Sem dúvida. Nasci para o que faço. Já na infância, me comportava de maneira incomum. Andava maquiada por Santo Amaro como uma vedete, confeccionava minhas próprias roupas e imitava os personagens das peças que o grupo local de teatro montava. O povo da cidade morria de vergonha. Evitavam a minha companhia. Somente o Caetano me apoiava. Eu avisava: "Não adianta reclamar, pessoal! Sou do palco, vou viver do palco". Não suspeitava ainda que iria cantar. Pretendia virar trapezista. Circo me atraía muitíssimo. Uma ocasião, caí de amores por um palhaço, o Poli, mal o avistei no picadeiro. Paixão doida, de cinema! Fiquei tão envolvida que arrumei um jeito de conhecê-lo sem máscara. Era um homenzinho calvo, quase sexagenário. "Vou fugir com o senhor!", repetia. O coitado, lógico, apenas gargalhava. Quando o circo partiu de Santo Amaro, me desmanchei de tanto chorar.
Em que momento você resolveu se tornar cantora?
Com uns 15 anos. Ou melhor: Caetano resolveu por mim! (risos) Ele compunha a trilha de um curta [Moleques de Rua, do diretor Álvaro Guimarães, o Alvinho] e me pediu para gravá-la. Topei na hora. Quatro anos mais velho, Caetano me influenciava bastante. Nós o considerávamos o gênio da família. Desde cedo, o danado pintava como ninguém, tocava, escrevia canções. Lembro-me de vê-lo redigir uma peça inteira com 8 ou 9 anos. "Você vai fazer o papel da estrela", me prometia. Eu, um toquinho de gente, concordava. (risos) O negócio é que acabei gravando a trilha em Salvador, no ateliê de Mário Cravo Jr. [escultor]. Que período bom, rapaz! Pouco depois, em 1963, Alvinho encenou Boca de Ouro, a tragédia do Nelson Rodrigues, e me chamou para cantar um samba de Ataulfo Alves no prólogo. Iria interpretá-lo da coxia, sem aparecer. Mesmo assim, não deixei de caprichar nos trajes. Pus luvas, brincos, colar...
Foi em Salvador, na década de 1960, que você se aproximou de Gal Costa.
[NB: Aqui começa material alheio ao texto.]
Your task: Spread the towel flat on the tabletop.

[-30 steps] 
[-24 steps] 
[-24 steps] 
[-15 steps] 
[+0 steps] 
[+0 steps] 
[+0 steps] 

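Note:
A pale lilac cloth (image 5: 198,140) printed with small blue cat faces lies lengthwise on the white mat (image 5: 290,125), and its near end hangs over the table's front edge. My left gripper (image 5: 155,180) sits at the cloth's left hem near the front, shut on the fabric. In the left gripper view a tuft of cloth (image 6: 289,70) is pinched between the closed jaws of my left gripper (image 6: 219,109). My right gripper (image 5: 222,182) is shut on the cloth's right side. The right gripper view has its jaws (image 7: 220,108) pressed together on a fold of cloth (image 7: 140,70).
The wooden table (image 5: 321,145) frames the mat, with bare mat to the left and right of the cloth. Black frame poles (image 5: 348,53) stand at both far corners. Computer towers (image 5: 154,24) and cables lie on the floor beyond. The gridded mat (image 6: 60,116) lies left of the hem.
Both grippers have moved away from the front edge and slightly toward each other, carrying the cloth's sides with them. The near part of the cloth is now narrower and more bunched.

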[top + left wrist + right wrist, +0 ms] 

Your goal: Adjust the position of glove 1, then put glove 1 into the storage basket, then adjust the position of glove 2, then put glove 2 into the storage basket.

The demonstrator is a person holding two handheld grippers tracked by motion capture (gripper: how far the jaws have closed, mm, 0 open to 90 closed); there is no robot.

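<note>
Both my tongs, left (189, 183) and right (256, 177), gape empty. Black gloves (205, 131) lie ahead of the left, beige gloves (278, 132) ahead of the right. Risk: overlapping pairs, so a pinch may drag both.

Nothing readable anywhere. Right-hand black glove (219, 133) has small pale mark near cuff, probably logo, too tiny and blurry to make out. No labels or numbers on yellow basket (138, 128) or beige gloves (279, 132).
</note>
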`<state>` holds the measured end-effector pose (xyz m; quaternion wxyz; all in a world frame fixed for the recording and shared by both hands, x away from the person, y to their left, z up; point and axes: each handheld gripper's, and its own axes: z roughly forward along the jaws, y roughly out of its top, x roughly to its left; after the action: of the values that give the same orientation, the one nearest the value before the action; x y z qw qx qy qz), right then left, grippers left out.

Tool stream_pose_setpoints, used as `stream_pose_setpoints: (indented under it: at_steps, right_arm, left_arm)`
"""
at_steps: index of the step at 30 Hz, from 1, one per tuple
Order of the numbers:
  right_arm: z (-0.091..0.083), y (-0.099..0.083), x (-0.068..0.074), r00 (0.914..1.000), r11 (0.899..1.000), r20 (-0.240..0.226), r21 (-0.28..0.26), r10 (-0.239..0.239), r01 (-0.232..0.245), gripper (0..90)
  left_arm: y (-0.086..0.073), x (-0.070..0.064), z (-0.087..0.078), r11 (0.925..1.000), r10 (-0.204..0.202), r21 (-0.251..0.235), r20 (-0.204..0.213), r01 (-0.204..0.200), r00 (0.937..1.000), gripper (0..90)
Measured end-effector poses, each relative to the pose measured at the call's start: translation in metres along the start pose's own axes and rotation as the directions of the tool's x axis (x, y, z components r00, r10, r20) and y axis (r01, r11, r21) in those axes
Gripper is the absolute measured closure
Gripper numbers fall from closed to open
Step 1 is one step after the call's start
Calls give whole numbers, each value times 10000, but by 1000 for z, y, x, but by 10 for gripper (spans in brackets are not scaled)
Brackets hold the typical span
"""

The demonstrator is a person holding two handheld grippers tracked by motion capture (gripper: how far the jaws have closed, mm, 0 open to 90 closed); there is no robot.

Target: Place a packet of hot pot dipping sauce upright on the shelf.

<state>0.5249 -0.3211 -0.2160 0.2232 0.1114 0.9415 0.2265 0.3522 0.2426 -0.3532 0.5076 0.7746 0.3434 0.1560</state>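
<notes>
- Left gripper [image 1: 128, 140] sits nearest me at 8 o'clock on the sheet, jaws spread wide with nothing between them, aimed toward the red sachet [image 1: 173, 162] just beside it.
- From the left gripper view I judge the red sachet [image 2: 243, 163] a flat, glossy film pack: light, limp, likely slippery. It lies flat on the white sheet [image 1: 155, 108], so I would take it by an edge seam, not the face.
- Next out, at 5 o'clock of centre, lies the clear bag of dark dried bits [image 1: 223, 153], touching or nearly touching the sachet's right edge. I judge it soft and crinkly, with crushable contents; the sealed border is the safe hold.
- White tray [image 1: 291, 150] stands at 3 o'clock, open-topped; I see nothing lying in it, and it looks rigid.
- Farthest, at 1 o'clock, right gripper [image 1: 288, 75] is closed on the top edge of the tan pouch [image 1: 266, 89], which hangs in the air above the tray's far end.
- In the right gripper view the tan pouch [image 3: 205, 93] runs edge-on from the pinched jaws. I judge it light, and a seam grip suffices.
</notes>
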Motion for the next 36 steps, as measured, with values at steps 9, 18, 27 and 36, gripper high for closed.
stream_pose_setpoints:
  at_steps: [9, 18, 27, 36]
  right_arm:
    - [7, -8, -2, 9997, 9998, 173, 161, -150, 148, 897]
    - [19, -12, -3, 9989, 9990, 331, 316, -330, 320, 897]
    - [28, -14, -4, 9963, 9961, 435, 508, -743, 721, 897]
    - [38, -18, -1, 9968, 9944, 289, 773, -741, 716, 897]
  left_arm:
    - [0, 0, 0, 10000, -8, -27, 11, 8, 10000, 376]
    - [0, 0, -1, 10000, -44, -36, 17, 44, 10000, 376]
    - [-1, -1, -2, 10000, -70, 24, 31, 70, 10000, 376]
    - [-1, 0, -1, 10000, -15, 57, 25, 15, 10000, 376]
Continuam amigas?
Continuamos, só que não como antigamente. Perdemos o convívio. Éramos grudadas, irmãs. Agora... Gal se distanciou muito de mim e de Caetano. Não brigamos nem nada. Ela apenas se isolou. Diminuiu o ritmo, se afastou da música, adotou um filho [Gabriel, em 2007]. Mora lá na Bahia e cuida do menino, linda. Um dia lhe perguntei: "Do que você mais gosta hoje, do canto ou da maternidade? Me responda, mulher!". Não respondeu. (risos) Tenho a impressão de que Gal, uma cantora inigualável, não se entusiasma tanto pelos novos autores. Deve avaliar que suas composições não estão à altura da voz dela, daquele cristal perfeito. É compreensível. A emissão de Gal exige de fato canções tão sofisticadas quanto as de Caetano, Chico Buarque, Dorival Caymmi, Tom Jobim, Ary Barroso. Eu, em contrapartida, não enfrento o mesmo problema. Sou uma intérprete antes de tudo. Uma intérprete de textos, de ideias, que também pode cantar. Não sou uma purista.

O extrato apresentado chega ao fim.